-- What to do --
Copy, from the entries below, each line in which the string "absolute" appears.

[Records from a data source]
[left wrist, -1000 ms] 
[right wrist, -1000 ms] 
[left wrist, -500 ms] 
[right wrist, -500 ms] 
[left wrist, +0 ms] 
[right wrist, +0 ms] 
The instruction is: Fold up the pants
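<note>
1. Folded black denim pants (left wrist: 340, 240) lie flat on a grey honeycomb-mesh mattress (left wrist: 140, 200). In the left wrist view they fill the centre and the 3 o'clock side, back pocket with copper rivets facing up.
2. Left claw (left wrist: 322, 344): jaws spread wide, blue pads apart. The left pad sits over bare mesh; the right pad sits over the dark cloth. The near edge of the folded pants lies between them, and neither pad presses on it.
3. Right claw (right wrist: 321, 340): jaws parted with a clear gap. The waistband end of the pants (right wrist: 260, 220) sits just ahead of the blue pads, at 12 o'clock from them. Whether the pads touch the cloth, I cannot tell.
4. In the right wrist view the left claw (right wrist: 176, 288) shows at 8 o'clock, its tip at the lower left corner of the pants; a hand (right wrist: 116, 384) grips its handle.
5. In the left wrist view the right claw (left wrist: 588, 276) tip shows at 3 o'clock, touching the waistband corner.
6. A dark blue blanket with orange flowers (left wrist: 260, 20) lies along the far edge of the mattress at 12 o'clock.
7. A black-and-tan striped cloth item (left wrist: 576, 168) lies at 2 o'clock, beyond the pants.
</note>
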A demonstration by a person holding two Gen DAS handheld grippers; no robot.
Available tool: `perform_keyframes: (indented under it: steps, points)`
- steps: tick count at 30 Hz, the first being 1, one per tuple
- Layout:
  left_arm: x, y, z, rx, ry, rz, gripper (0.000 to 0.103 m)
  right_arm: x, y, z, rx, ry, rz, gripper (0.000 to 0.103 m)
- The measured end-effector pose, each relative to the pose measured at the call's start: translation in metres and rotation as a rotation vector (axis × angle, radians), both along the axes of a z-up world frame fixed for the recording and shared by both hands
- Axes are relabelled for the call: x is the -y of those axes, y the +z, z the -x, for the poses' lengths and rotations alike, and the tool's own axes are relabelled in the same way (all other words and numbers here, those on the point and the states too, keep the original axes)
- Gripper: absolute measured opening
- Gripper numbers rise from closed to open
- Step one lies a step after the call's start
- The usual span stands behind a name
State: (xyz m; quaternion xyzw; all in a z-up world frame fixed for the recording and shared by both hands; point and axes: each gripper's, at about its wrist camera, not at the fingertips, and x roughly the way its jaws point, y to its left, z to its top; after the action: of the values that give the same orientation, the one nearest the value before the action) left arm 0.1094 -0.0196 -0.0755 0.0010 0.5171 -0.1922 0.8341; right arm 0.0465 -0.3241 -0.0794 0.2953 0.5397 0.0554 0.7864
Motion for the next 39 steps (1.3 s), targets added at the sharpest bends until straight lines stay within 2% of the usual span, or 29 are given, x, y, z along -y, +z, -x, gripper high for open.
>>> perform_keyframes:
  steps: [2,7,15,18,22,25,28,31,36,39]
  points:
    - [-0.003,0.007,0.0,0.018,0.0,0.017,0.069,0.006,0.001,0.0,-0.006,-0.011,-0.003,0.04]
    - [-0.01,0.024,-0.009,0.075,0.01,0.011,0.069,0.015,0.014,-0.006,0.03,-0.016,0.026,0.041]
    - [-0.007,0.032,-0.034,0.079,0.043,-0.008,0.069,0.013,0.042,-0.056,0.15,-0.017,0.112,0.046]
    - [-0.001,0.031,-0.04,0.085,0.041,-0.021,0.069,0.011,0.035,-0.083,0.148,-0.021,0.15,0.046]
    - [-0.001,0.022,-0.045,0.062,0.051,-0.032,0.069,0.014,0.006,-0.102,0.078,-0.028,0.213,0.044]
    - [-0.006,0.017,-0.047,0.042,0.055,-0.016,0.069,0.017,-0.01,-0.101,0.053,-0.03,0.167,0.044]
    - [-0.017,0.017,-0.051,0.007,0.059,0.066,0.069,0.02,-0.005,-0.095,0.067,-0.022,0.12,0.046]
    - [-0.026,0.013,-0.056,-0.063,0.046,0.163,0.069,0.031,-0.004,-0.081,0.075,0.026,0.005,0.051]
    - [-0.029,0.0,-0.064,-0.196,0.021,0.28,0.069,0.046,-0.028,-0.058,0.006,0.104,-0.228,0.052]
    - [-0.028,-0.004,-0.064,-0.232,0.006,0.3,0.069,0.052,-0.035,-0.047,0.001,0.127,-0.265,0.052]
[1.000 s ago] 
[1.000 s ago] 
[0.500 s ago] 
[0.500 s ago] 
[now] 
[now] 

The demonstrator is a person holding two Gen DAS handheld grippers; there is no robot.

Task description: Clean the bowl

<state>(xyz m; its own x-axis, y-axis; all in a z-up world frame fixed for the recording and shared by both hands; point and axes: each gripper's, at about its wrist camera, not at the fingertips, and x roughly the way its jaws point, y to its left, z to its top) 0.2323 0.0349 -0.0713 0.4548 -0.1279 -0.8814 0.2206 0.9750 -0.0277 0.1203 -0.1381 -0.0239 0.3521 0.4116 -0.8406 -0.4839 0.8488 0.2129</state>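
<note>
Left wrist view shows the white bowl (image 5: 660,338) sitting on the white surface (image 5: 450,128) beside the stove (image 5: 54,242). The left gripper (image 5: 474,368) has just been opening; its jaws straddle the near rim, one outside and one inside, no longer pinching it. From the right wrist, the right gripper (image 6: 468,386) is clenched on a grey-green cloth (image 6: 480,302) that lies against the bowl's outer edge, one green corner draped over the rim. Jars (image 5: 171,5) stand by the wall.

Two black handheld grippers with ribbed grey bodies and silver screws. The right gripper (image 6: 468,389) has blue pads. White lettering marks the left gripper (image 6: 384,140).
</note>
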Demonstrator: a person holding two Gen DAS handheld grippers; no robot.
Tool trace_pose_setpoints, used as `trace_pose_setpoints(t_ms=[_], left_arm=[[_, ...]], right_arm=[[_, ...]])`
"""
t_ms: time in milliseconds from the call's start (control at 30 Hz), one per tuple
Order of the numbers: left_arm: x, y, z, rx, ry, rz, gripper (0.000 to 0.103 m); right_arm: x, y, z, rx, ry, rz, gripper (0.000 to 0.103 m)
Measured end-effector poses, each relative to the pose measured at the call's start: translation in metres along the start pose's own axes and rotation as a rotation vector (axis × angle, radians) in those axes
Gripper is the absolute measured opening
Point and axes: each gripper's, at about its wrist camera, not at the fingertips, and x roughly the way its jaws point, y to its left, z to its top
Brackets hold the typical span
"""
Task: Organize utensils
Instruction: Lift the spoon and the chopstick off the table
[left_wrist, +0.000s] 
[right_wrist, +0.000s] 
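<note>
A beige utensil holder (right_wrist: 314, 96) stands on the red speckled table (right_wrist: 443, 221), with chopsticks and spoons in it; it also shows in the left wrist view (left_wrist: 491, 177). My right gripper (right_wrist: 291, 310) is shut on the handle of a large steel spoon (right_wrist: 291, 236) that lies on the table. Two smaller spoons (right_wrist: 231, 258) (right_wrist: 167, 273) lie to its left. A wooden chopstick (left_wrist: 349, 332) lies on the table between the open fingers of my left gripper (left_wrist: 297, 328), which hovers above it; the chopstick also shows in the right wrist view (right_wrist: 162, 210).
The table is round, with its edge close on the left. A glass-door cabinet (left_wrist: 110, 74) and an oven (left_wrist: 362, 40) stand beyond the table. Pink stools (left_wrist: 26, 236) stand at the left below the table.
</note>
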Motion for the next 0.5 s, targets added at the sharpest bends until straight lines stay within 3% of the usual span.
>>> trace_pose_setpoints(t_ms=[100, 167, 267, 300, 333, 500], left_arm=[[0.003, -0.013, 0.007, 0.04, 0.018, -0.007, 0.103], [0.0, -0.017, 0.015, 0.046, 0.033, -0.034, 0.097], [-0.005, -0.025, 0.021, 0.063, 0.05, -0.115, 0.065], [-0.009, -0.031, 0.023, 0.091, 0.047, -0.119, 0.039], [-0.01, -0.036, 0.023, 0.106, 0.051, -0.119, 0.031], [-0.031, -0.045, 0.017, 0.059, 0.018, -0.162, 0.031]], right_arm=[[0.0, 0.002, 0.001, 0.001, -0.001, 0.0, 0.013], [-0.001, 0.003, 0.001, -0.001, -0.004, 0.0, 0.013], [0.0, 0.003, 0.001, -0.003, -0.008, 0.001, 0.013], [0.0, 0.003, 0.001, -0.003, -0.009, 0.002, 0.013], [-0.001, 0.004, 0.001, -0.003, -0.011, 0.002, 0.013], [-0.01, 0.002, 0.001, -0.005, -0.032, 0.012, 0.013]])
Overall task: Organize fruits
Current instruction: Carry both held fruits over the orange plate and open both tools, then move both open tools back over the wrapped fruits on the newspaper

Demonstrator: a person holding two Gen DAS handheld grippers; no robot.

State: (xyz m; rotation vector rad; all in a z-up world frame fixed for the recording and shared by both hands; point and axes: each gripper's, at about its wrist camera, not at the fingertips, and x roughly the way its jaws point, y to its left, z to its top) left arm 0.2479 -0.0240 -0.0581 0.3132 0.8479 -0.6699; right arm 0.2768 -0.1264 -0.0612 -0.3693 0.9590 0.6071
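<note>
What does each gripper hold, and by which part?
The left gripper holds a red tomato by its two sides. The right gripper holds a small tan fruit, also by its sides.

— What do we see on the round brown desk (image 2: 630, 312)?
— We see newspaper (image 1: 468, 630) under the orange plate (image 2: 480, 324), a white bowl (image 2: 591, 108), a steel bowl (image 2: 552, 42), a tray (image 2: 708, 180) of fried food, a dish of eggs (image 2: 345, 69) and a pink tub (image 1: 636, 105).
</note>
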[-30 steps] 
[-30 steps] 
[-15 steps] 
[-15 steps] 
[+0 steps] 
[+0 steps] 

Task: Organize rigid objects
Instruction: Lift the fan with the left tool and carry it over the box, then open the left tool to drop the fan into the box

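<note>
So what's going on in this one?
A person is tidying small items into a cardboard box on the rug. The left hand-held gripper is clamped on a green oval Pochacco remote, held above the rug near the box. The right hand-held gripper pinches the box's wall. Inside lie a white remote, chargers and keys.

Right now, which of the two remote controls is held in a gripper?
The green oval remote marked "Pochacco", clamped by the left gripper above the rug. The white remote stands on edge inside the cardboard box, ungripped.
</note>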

-- Output of the exercise --
- Gripper: absolute measured opening
Gripper is the absolute measured opening

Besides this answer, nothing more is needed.